Amity was intended to feel like a lower-middle class area – the kind of place that really relied on that almighty tourist dollar. The presence of anything like a shark that could hurt tourism really could destroy the entire economy (hence the line in the film about how “24 hours is like three weeks.”). 

Of course, the centerpiece of the area was the shark display.  While it was a delightful photo op, I do have to question what exactly it was supposed to be.  Was it a representation of the actual great white shark from the film, or was it a recreation of the tiger shark that was falsely believed to be the culprit?

The ride had a bit of an understated entrance.  It was actually quite easy to totally miss where the queue started (an interesting phenomenon that carried over to the area’s successor – but I’m getting ahead of myself).

So the basic gist of the ride is that guests are taking a scenic boat tour around Amity Island aboard one of Captain Jake’s boats.  Captain Jake does of course operate THE BEST (and only) touring fleet in the area.  Riders were supposed to be visiting the “actual locations” where the shark attacks occurred, but instead were menaced by a different great white shark.

The wait times were normally pretty manageable for Jaws, as those boats could hold a lot of people (and they tended to load fast since there wasn’t any seat belts or harnesses to worry about).

The queue was laughably long, but it was often utilized as part of a line for Halloween Horror Nights, so at least they got some decent use out of it.

I hate that I don’t have a better picture of this recreation of Mrs.
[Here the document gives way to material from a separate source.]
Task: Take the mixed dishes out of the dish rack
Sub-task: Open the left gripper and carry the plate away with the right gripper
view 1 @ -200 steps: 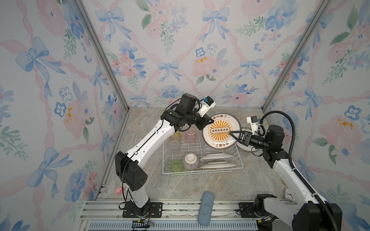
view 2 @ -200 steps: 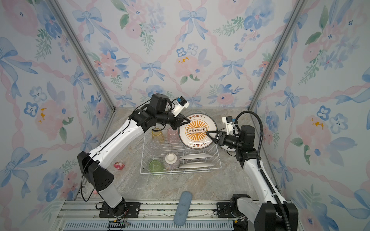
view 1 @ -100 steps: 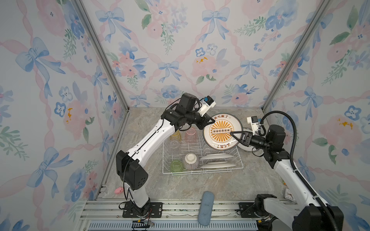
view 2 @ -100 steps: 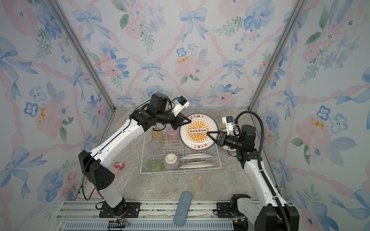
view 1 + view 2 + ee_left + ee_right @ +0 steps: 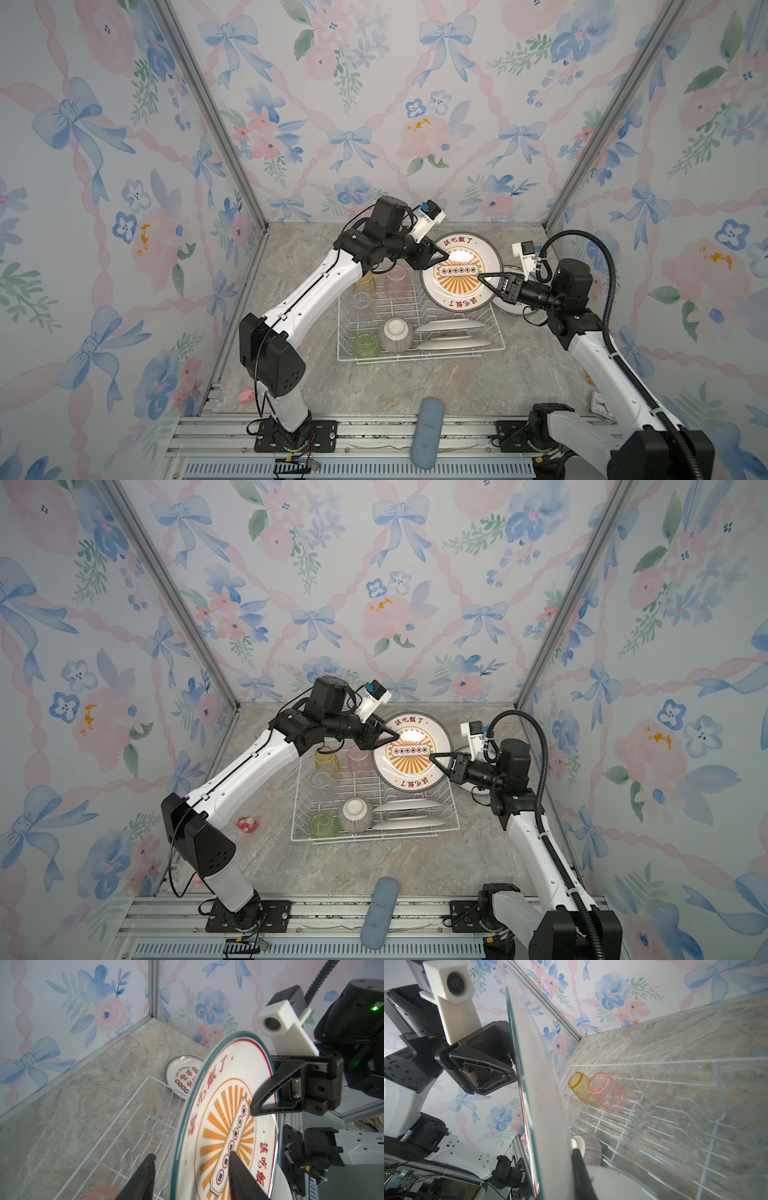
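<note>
A white plate [image 5: 459, 270] [image 5: 411, 752] with an orange sunburst stands tilted on edge above the far right corner of the dish rack [image 5: 399, 303]. My right gripper [image 5: 482, 277] [image 5: 556, 1153] is shut on its right rim. My left gripper [image 5: 442, 255] [image 5: 192, 1155] is open and straddles the left rim with a gap on each side. In the rack lie yellow [image 5: 365, 282], pink [image 5: 395, 278], clear [image 5: 361, 301] and green [image 5: 365, 345] tumblers, a striped bowl [image 5: 395, 334] and two plates [image 5: 449, 326] on edge.
Another printed plate [image 5: 182, 1076] [image 5: 513, 305] lies flat on the stone table just right of the rack, under my right wrist. A blue oblong pad [image 5: 428, 432] sits at the front edge and a small pink toy [image 5: 247, 824] at the left. Walls close in on three sides.
My right gripper has shut on the plate's right rim. My left gripper, which held the plate before, has opened off it. The plate has hardly moved.
</note>
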Motion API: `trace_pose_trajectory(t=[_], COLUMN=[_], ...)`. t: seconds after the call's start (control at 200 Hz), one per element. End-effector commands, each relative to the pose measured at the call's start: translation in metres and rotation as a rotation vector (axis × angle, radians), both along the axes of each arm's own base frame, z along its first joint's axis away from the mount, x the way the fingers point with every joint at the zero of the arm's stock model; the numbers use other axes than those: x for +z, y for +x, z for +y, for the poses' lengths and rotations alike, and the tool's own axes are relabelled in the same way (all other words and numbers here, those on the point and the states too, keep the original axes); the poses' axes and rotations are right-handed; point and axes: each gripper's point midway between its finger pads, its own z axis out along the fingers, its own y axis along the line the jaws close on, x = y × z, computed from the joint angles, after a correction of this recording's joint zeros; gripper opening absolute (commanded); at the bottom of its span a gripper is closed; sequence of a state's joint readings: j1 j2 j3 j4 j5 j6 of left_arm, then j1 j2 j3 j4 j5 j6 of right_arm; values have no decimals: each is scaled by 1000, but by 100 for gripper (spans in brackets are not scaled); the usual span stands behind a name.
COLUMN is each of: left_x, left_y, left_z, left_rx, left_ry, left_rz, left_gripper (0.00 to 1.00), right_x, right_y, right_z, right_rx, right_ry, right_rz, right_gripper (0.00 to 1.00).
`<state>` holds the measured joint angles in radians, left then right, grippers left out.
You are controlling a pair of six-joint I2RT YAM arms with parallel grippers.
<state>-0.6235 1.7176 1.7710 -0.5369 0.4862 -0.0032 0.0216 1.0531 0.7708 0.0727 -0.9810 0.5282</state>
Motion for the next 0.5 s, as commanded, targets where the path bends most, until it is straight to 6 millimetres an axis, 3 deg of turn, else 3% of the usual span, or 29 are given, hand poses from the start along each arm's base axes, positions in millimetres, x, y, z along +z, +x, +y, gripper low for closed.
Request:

Kintner’s sign.  It’s a reminder that sometimes you shouldn’t say “eh, I’ll get the picture next time” because you never know…
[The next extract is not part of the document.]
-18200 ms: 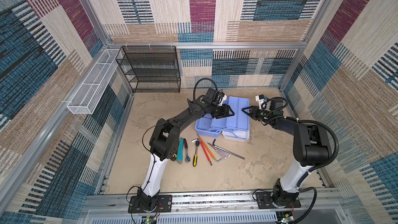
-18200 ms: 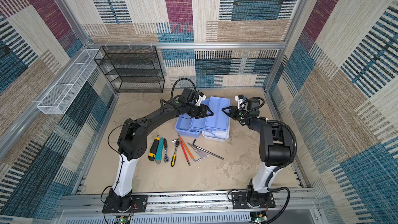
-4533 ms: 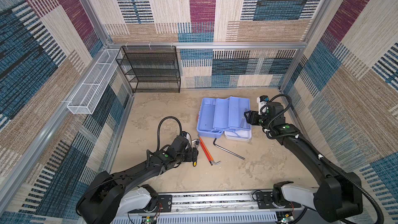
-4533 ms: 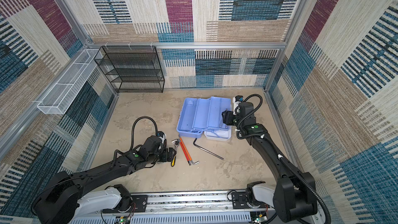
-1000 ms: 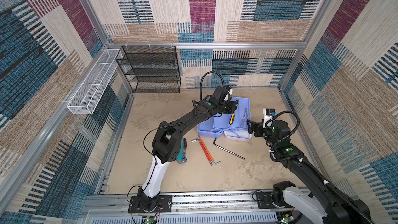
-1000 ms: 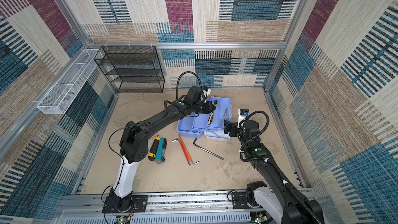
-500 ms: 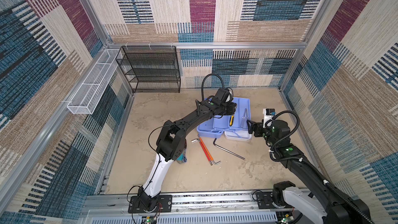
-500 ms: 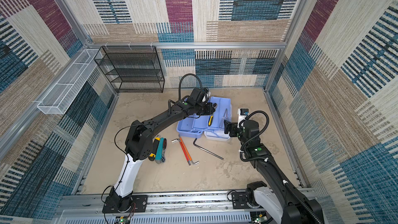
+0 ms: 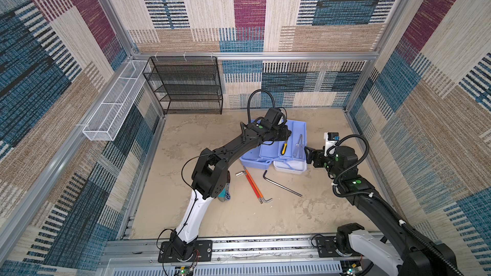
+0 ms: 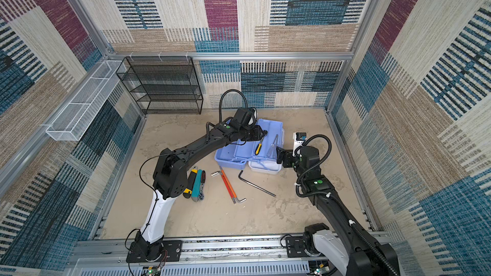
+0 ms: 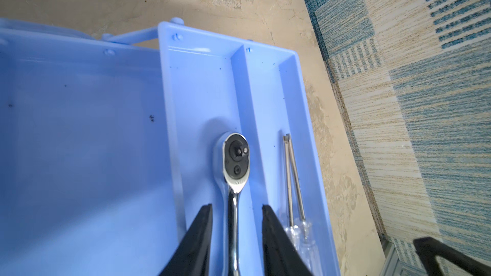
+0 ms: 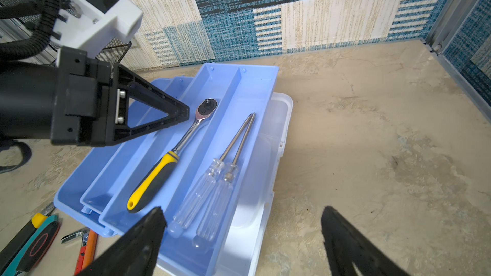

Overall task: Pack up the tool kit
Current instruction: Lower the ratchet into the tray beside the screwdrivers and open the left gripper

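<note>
Tabletop [image 9: 202,139]: we see a sandy surface filling the lower middle of both top views.
Rack [image 9: 186,86]: black mesh, standing against the back wall, left of centre.
Basket [image 9: 114,107]: white mesh, hung on the left wall, just beside the rack.
Tool kit [image 9: 267,152]: we find it on the tabletop just right of centre. It is open with its blue trays fanned out, and the white lid shows beneath the right-hand tray.
Left pincer [image 11: 237,207]: part open above the tray, its jaws either side of the ratchet's shaft with a gap on each side. We see it holding nothing.
Right pincer [image 12: 242,210]: spread wide and empty, at the kit's right edge in both top views.
Ratchet [image 12: 169,156]: yellow-and-black handle, lying in the tray's wider compartment.
Screwdrivers [image 12: 207,181]: two with clear handles, side by side in the narrow compartment next to the ratchet.
Black hex key [image 9: 281,187]: on the tabletop below the kit.
Orange keys [image 9: 252,184]: a pair, left of the black one.
Teal tool [image 10: 198,184]: we see it by the left arm's elbow.
</note>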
So here’s a few of the vessels in Captain Jake’s fleet.  There were eight ships total, with seven in rotation when the ride was running heavy.  Each ship had space for between 40 and 50 guests.  While the boats did follow a particular track, skippers had the ability to stop and go as necessary.

Each of those houses had a purpose – they weren’t just there as a façade.  They housed ride mechanisms, control systems, basically stuff that all fed into the operations of the ride.  Oh, and I’m pretty sure one of them is filled with leftover Murder, She Wrote Mystery Theatre t-shirts.  Can’t believe those things didn’t fly off the shelves.
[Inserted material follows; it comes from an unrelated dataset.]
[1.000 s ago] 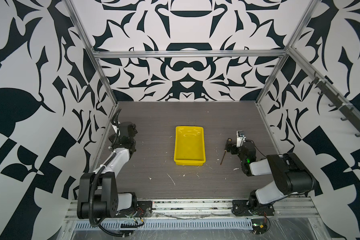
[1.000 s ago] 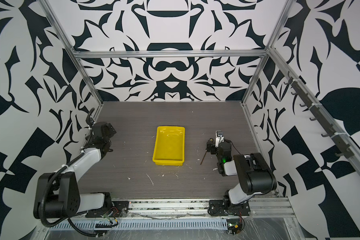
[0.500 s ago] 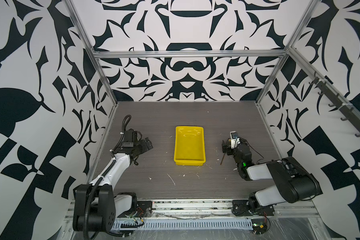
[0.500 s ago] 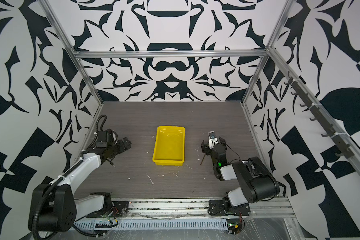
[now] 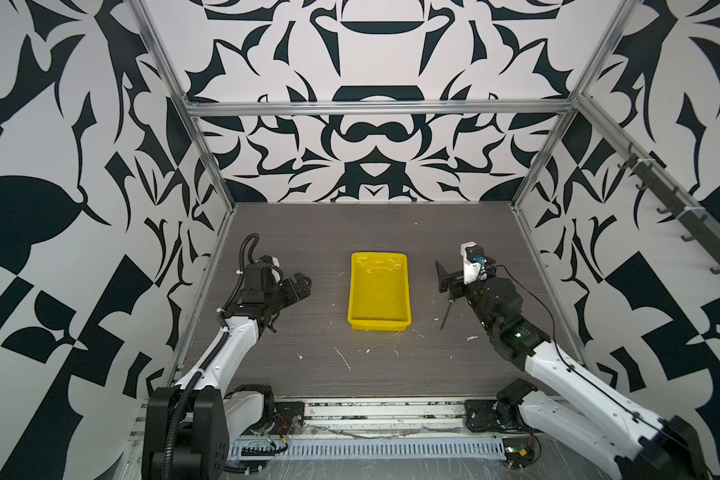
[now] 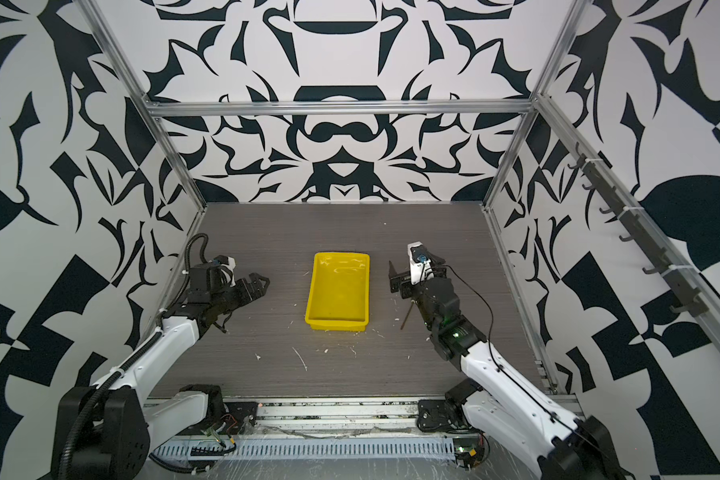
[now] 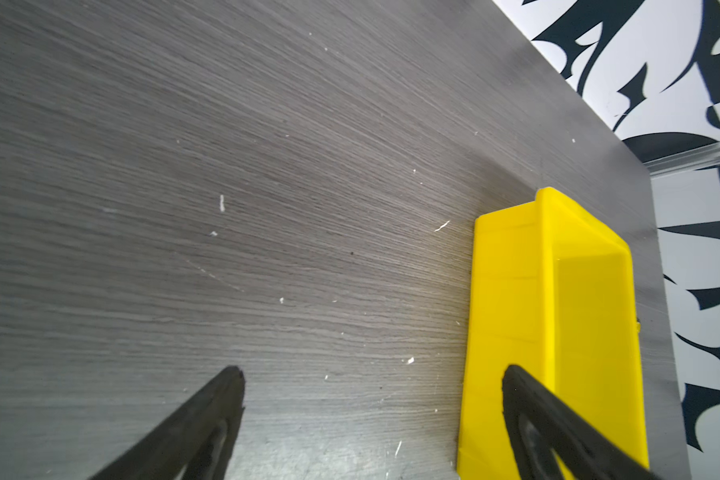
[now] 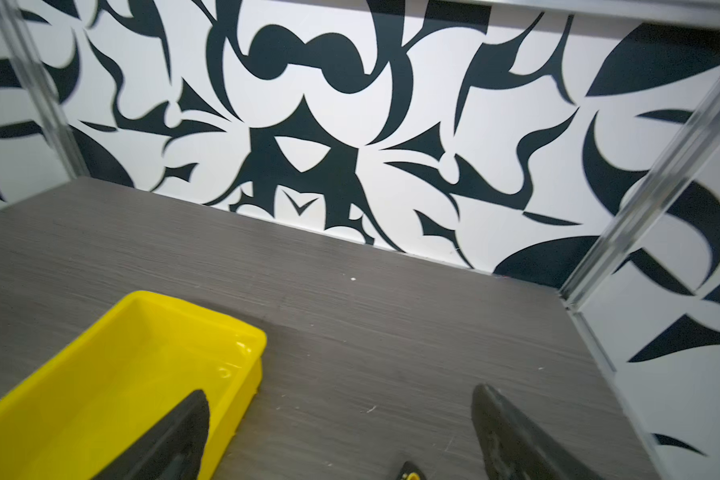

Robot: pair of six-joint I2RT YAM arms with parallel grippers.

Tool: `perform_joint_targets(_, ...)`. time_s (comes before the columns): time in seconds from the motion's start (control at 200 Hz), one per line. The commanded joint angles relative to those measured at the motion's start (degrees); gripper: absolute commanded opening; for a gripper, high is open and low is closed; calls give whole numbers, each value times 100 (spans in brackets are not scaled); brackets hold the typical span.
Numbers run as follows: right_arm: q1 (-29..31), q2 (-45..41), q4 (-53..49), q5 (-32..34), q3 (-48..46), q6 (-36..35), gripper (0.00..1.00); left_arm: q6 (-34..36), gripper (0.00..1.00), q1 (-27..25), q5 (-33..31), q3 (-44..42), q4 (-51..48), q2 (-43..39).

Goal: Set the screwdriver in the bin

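Right gripper (image 5: 443, 276) spread wide and empty, hovering over the screwdriver (image 5: 445, 313) lying beneath its wrist, presumably lining up a pinch; yellow bin (image 5: 379, 326) just beside.

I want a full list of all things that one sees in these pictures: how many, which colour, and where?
bin: one, bright yellow, middle of the table, empty
screwdriver: one, dark thin shaft, lying on the table right of the bin; handle hidden under the right arm
table: one, grey wood grain, floor of the cell
scraps: several, white, scattered mostly in front of the bin
walls: three, black-and-white pattern, back and both sides
frame: several bars, silver, along the wall edges
hook rail: one, dark, right wall
left pincer: one, black, open and empty, left of the bin
right pincer: one, black, open, above the screwdriver's handle end
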Motion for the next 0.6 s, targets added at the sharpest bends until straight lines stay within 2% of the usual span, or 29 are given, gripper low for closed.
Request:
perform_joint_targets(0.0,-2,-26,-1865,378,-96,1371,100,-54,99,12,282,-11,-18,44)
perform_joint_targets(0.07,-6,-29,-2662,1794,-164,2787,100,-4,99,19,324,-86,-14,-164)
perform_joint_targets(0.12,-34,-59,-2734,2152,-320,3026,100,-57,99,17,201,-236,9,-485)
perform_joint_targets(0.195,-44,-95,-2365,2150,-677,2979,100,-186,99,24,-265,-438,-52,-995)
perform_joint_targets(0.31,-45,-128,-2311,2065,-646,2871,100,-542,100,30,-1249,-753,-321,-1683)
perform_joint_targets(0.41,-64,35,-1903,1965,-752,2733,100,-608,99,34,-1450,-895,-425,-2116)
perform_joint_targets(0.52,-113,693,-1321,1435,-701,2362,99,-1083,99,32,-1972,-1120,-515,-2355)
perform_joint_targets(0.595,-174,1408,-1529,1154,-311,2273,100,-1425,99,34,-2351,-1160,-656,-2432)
So look, I don’t have any onride pictures.  Believe it or not, there was a time when they were pretty strict about not taking pictures or shooting videos on rides, and we followed the rules.  All the action of the ride understandably took place out of the GP’s view, so if you’re looking for pictures of sharks and pyro and all that jazz, I can’t help.  I’ll point out that there are many videos out there that go through the entire ride experience, so if you’re completely unfamiliar with how the ride went, I’d recommend checking one of those out.

Jaws was a great ride sometimes, and a shit ride sometimes. Which way the pendulum swung depended solely on your skipper. There were a great many skippers who treated their job with respect and stayed on-point with their presentations.  I wish I could bake them all cakes and thank them for their commitment.

Unfortunately, there were also some skippers who seemed to treat the whole thing like they were too good to be there. Their delivery dripped of sarcasm, and they showed no emotional response to what was supposed to be emotional moments.  These skippers were assholes. Luckily, we had way more of the good ones than the bad ones, so hopefully that means the crappy ones were routinely busted and booted to a crappier attractions location (maybe Beetlejuice?).

One sure-fire way to guarantee a great show was to ride Jaws at night.  We rarely got the opportunity because (honestly) we tended to only spend half-days at Universal.  I know that sounds insane, but you have to realize that these parks were VERY different in the pre-Potter era.  The only reason we ever rode it at night was because it was sometimes available during Halloween Horror Nights.